You can also take advantage of another O365 tool and use MS Forms to create an online quiz or multiple quizzes which can be distributed to the attendees to do throughout the course. The responses can be immediately viewed and fed back to the attendees.
So, it may not be the normal format of a classroom session where you demonstrate some things and then have the students do exercises, but you can adapt to ensure students are still able to actively participate.
If the training is a full-day course, you may want to break it up into two half days or shorter sessions over multiple days, as a full day in a virtual training setting can be quite intense staring at a screen.
If it is a two-hour workshop, then online is not so bad! Just be aware that your duration may be impacted by any changes to the format and method spoken about previously.
Number of Attendees:
And what about the number of attendees?
How will this be affected by delivering online versus on site?
Speaking with my colleague, a certified trainer as well, we both thought that a larger number of people is possible in a virtual setting, especially when they are all in different locations.
When you have a large number of course attendees on a course that requires activities, a large group of students can be difficult to manage in person. That is not always the case, things such as motivation and workload can also impact an attendees’ engagement.
In my opinion, smaller groups in classroom settings are easier to train and manage. Larger groups can be distracting and sometimes even disruptive.
However, in a virtual setting, it is easier to manage (you can mute all mics! ?) larger numbers.
Now, if they are sitting in a board room together, that is different as they can still distract and disrupt each other. But, if they are all in separate locations, then most likely, they will want to get on with it and not be distracted by others.
One of the most important things to consider is—are the learning objectives being met in both scenarios?
If the learning objectives are not being met when transitioning from one method of course delivery to another, this can be solved in two ways:
- Adapt the sessions to ensure learning objectives are being met, or
- Adapt the learning objectives to fit the new training method.
It may be that nothing needs to be changed as both methods work perfectly for meeting objectives.
However, delivering a course where the learning objectives can be met, is what should influence all the other decisions; platform, method, number of attendees…
This is a time for being creative and ensuring your training products are still useful – no matter what format or method they are delivered.
Take the time you need to adapt, alter, and/or completely change the courses if needed – this can actually offer an opportunity to refresh your training programme and improve it!
Pros and Cons:
Let us conclude with some pros and cons for both methods. You will notice, they are pretty even!
- Remote – convenient
- Fast – can be more lecture style with fewer or no exercises
- Can be delivered anywhere and anytime (did three sessions for people in Singapore from my sofa!)

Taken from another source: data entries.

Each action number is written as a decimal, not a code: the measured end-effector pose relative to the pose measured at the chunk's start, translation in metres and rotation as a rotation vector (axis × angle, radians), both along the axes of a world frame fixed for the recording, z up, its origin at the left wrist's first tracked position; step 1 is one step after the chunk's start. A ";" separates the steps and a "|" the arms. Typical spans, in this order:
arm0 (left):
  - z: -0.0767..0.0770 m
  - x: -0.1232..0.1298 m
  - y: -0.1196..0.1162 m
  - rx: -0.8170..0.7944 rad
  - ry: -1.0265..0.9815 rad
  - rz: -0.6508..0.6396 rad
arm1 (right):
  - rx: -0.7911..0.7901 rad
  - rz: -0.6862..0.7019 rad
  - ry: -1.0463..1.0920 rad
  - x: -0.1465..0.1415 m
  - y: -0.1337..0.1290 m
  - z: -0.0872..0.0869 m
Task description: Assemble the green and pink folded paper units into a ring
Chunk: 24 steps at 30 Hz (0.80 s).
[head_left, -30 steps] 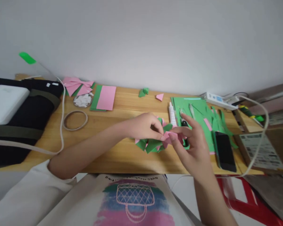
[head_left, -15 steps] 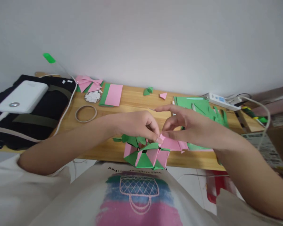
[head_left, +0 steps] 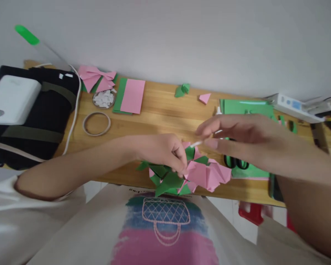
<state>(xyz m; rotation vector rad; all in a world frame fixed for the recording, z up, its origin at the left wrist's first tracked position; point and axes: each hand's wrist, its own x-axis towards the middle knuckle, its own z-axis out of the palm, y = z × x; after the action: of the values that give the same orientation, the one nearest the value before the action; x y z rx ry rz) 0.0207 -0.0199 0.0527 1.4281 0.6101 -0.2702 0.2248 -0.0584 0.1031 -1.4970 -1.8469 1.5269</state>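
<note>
My left hand (head_left: 165,152) pinches the upper edge of a pink and green folded-paper construction (head_left: 197,173) close to my body, near the table's front edge. Its green folds lie mostly on the left and its pink folds on the right. Just above it hovers my right hand (head_left: 237,136), slightly blurred. At its thumb and fingertips is a thin white strip (head_left: 196,144), whose free end points down-left over the paper. Partly under that hand, scissors (head_left: 237,162) with dark looped handles lie on green paper.
A tape roll (head_left: 96,124), a dish of white scraps (head_left: 104,99) and stacked pink and green paper (head_left: 134,96) are on the left. Small green (head_left: 182,90) and pink (head_left: 204,98) folded pieces sit at the back. Green sheets (head_left: 246,107) and a power strip (head_left: 298,106) are on the right.
My right hand has lifted off the folded paper and moved right, with the white strip at its fingertips. The construction has been turned, showing more pink. The head view has shifted.
</note>
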 end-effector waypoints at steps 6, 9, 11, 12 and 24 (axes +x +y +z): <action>-0.005 0.009 0.009 -0.030 0.048 -0.019 | -0.182 0.287 -0.238 0.003 0.013 -0.003; -0.007 0.010 0.011 -0.021 0.023 -0.036 | -0.318 0.326 -0.288 0.006 0.017 -0.012; -0.007 0.011 0.012 0.003 0.021 -0.040 | -0.353 0.326 -0.287 0.007 0.018 -0.016; -0.007 0.011 0.013 0.012 0.021 -0.037 | -0.356 0.317 -0.283 0.006 0.019 -0.016; -0.009 0.010 0.012 -0.011 -0.068 -0.013 | -0.364 0.277 -0.361 0.006 0.016 -0.016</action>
<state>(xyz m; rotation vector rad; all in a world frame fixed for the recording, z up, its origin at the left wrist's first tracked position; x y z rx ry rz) 0.0310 -0.0078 0.0439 1.4251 0.5433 -0.2336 0.2306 -0.0419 0.0874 -1.8405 -2.1362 1.9071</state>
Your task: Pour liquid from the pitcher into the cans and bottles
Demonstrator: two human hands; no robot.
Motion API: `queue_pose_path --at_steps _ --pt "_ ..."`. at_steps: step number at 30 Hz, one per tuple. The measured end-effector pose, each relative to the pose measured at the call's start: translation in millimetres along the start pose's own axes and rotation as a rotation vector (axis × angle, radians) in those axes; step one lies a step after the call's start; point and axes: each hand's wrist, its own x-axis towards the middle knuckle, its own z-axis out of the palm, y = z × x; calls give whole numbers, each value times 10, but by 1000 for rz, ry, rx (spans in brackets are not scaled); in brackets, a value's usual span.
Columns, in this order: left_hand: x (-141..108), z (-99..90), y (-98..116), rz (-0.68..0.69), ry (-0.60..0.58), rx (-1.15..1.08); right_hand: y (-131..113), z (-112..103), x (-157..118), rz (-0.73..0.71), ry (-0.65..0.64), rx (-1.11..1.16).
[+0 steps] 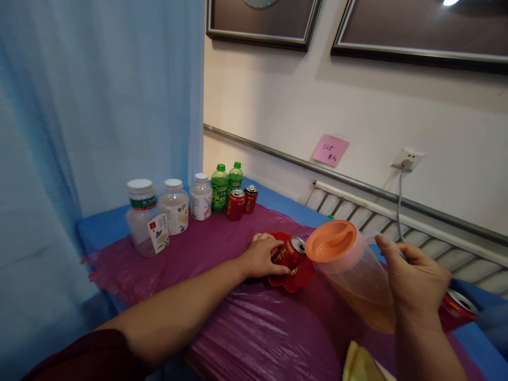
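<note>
My left hand is wrapped around a red drink can, which leans to the right over a red scalloped dish. By its handle, my right hand grips a clear plastic pitcher with an orange lid. The pitcher tilts left, so its lid sits close beside the can's open top; whether they touch I cannot tell. Yellowish-brown liquid lies in the pitcher's lower part. No stream of liquid is visible between them.
Clear jars with white lids, green bottles and two red cans stand at the back left on purple plastic sheeting. Another red can is behind my right wrist. A yellow cloth-like item lies in front. A radiator runs along the wall.
</note>
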Motion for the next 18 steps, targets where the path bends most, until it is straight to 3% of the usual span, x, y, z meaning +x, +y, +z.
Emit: queue_pose_path --at_steps 18 --pt "-2 13 -7 4 8 18 -48 -13 -20 -5 -6 8"
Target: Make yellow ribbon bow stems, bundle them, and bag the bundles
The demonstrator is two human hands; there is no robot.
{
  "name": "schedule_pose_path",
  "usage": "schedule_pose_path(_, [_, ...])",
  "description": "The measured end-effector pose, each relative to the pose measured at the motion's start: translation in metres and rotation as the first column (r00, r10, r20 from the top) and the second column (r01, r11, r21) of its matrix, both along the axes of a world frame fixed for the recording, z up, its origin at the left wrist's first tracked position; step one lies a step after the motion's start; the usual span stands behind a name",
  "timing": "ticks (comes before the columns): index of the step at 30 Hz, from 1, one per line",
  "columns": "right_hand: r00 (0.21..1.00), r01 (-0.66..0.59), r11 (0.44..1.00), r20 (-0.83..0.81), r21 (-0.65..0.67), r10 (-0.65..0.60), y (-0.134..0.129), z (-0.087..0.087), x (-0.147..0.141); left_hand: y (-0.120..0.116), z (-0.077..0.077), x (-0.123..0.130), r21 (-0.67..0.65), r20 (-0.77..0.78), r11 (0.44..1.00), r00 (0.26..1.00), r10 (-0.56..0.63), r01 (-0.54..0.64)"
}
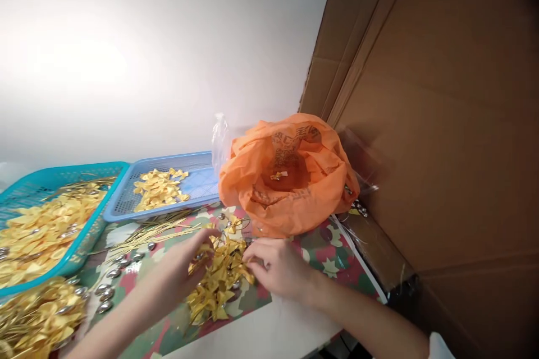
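A pile of yellow ribbon bows, some with small silver bells, lies on the patterned table cover between my hands. At the pile's left side, my left hand curls its fingers around a yellow ribbon bow. My right hand is at the pile's right edge, thumb and fingers drawn together by the bows. What its fingertips pinch, if anything, is too small to make out. Just beyond the hands stands an open orange plastic bag, with a small bow inside it.
A teal basket of yellow bows and a blue tray with more bows stand at the left. Gold ties, several silver bells and another bow pile lie nearer. Large cardboard walls off the right side.
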State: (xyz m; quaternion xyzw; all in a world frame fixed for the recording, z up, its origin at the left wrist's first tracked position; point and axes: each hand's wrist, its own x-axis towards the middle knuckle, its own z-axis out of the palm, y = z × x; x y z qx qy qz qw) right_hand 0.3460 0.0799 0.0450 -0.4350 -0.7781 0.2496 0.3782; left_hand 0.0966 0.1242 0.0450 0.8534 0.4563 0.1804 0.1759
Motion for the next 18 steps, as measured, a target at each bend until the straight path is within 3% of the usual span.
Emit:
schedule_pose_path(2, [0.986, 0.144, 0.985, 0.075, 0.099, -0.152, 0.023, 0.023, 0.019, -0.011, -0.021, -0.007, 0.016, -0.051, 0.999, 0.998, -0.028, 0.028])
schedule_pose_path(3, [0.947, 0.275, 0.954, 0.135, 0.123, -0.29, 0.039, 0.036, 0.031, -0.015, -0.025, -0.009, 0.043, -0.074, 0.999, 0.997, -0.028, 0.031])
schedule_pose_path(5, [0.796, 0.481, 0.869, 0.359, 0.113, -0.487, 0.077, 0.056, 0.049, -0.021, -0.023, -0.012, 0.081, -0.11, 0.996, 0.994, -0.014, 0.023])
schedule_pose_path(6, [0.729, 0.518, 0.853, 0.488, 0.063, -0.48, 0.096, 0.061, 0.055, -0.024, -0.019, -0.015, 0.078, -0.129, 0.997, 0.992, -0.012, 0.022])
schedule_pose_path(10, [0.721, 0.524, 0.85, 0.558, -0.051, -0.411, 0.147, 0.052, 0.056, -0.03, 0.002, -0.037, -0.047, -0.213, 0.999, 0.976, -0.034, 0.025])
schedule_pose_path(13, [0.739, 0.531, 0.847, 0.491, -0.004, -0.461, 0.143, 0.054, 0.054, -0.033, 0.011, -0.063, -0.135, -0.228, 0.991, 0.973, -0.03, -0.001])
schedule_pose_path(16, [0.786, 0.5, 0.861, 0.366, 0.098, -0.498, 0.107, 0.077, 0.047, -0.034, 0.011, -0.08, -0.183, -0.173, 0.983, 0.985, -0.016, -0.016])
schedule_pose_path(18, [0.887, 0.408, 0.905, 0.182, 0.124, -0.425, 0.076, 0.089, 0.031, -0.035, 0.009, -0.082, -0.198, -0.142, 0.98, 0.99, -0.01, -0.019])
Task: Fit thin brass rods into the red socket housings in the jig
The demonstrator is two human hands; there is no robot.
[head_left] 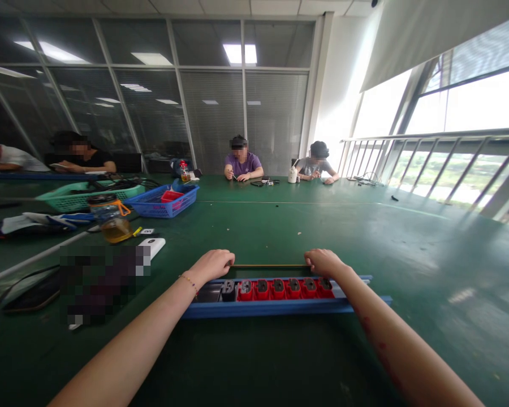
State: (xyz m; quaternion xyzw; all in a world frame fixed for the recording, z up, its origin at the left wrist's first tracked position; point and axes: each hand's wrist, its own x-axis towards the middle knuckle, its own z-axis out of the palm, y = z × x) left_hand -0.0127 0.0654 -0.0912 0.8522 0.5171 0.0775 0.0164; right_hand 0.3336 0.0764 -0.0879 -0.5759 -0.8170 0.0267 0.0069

- Easy to do if you know how to use the platform chosen
- Attendees are more attentive and focused (this is subjective, but I noticed that attendees were more engaged during remote online sessions—less checking of emails, mobiles, chatting)
- May have no or little hands-on exercises
- Less interactive (fewer questions throughout)
- Potential technical issues
- Lack of ability to personally check end user’s comprehension
In classroom/lab setting Pros:
- Exercises are easy to check and help with
- More interactive – people talking to each other and interacting with the system and others
- More questions throughout the workshop
- Personal environment – instructor is there to help immediately
- Greater ability for impromptu subjects being covered
In classroom/lab setting Cons:
- Potential technical issues
- More distractions with other trainees (chatting, checking emails and mobiles)
- The greater interaction can eat into the class time and subject material can be rushed
- More room for subject-creep and going over time.
As you can read, both have pros and cons, but for now, in the current environment—I will stick with training online!